And so maybe that's a reason to not start bombing them, is because wherever their secret weapons program is, we don't know where it is.
You know, that has been, you know, one of the talking points of those actually in favor of military attacks.
I mean, this is, this article does prevent, you know, present very conflicting arguments in many respects.
But, you know, one of the arguments for those in favor of military attacks has been, you know, that we don't know exactly where all of Iran's nuclear facilities are, that we only know what's been declared to the IAEA.
And it's likely that they have some sort of secret facility, and they're much further along than we actually think.
And, you know, there is, of course, the possibility that that is true.
So the best way, and this is actually, you know, something that the International Atomic Energy Agency Director General has called for, is for Iran to reimplement the additional protocol to allow more intrusive inspections.
And that would certainly be a confidence building measure that Iran could do, you know, to, you know, give some trust back, because there are concerns that Iran was pursuing a covert nuclear weapons program prior to 2003.
So, you know, Iran does need to restore some confidence.
And that's part of the reason why Western countries are calling on Iran to suspend enrichment.
So, you know, it does go both ways.
And Iran certainly does need to restore some confidence into the Western powers.

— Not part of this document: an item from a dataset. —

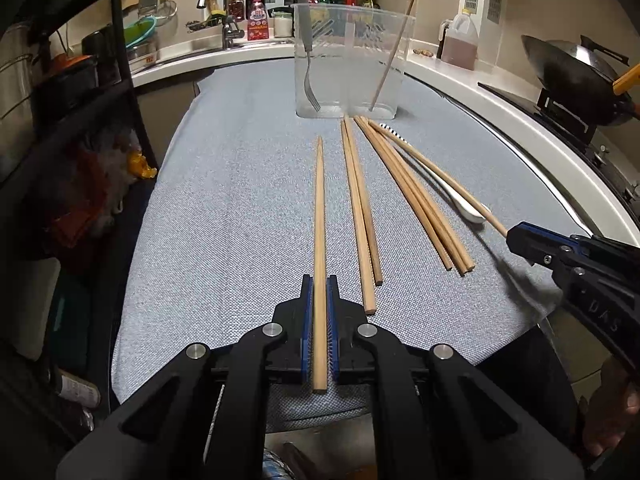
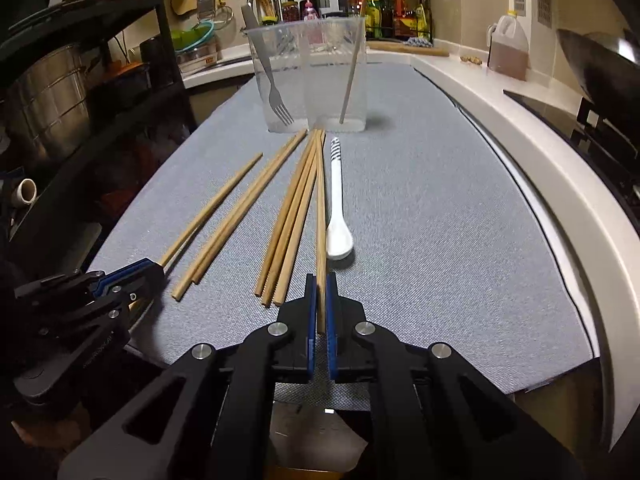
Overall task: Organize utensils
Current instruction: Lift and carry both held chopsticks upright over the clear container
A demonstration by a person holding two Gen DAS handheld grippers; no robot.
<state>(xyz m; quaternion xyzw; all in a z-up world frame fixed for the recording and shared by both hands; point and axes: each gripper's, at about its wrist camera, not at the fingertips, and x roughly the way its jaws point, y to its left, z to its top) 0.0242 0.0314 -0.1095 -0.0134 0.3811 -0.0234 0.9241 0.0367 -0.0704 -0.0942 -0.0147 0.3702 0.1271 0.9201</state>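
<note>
Left gripper (image 1: 320, 292) pinches 1 chopstick (image 1: 319, 216), the leftmost, lying on the cloth (image 1: 224, 200) before the bin (image 1: 352, 60). Right gripper (image 2: 320, 292) pinches the rightmost chopstick (image 2: 321, 208), just beside the spoon (image 2: 338, 216). 5 loose chopsticks (image 1: 360, 208) lie between them. Bin holds 1 fork (image 1: 308, 68) and 1 stick (image 1: 394, 48).

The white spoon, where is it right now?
In the right wrist view the white spoon lies on the grey cloth, just right of the chopstick held in the right tool, in front of the clear holder.
</note>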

But threatening Iran militarily is not going to accomplish anything.
And in fact, it only, you know, bolsters the position of hardliners in Iran who would seek a nuclear weapons program.
You know, I'm curious about the whole thing about they had a weapons program up until 2003.
In a sense, I sort of thought that that was propaganda in itself inside the NIE, that maybe the anti-war factions were sort of conceding something that maybe was halfway true or something to the others.
You know, how juries often compromise.
They'll find the guy guilty of, you know, a lesser charge or whatever, rather than fight about it.
I mean, I actually saw that in very similar terms, you know, as possibly a face-saving gesture, you know, to say, well, we've been right so far and they did have a nuclear weapons program, but they stopped it and this is why it worked.
And so this is what we should be doing.
You know, I did actually kind of take that because there is not, you know, consensus in the international community that Iran had a nuclear weapons program.
Now, if you look at the more recent International Atomic Energy Agency reports on Iran from the director general to the board of governors, I mean, you'll find that what has become sort of a central issue, once again, is the so-called laptop, which found studies for weaponization and other various things related to the development of a nuclear weapon.
You know, Iran, you know, dismisses this information out of hand.
You know, they say that, you know, this is just propaganda, that the evidence was fabricated.
You know, so the IAEA is trying to get more clear answers, you know, from Iran exactly about, you know, what role this laptop has played and, you know, what, if any of this is true.
So, you know, if Iran is more forthcoming and helping with answers to that question, you know, that would be another, you know, confidence-building measure on the part of Iran to really help resolve this issue about whether or not Iran actually did have a covert nuclear weapons program.
Well, now, a couple of things there.
I believe Dr. Prather pointed out.
He's our nuclear physicist at antiwar.com.
We keep him around because he used to make nuclear bombs.
And so he knows about this stuff.
And I believe he pointed out that in the most recent IAEA report, they said, yeah, you know, it's kind of confounding that the Iranians have not answered every question about this stuff.
On the other hand, we have not been able to produce the documents for them to even refute.
They have not seen the evidence against them in order to dispute it.
They've just been told that there is such evidence and dispute that.
Don't they say that in the most recent IAEA report?
Well, no.
I mean, Iran was actually presented just before the March IAEA report was delivered.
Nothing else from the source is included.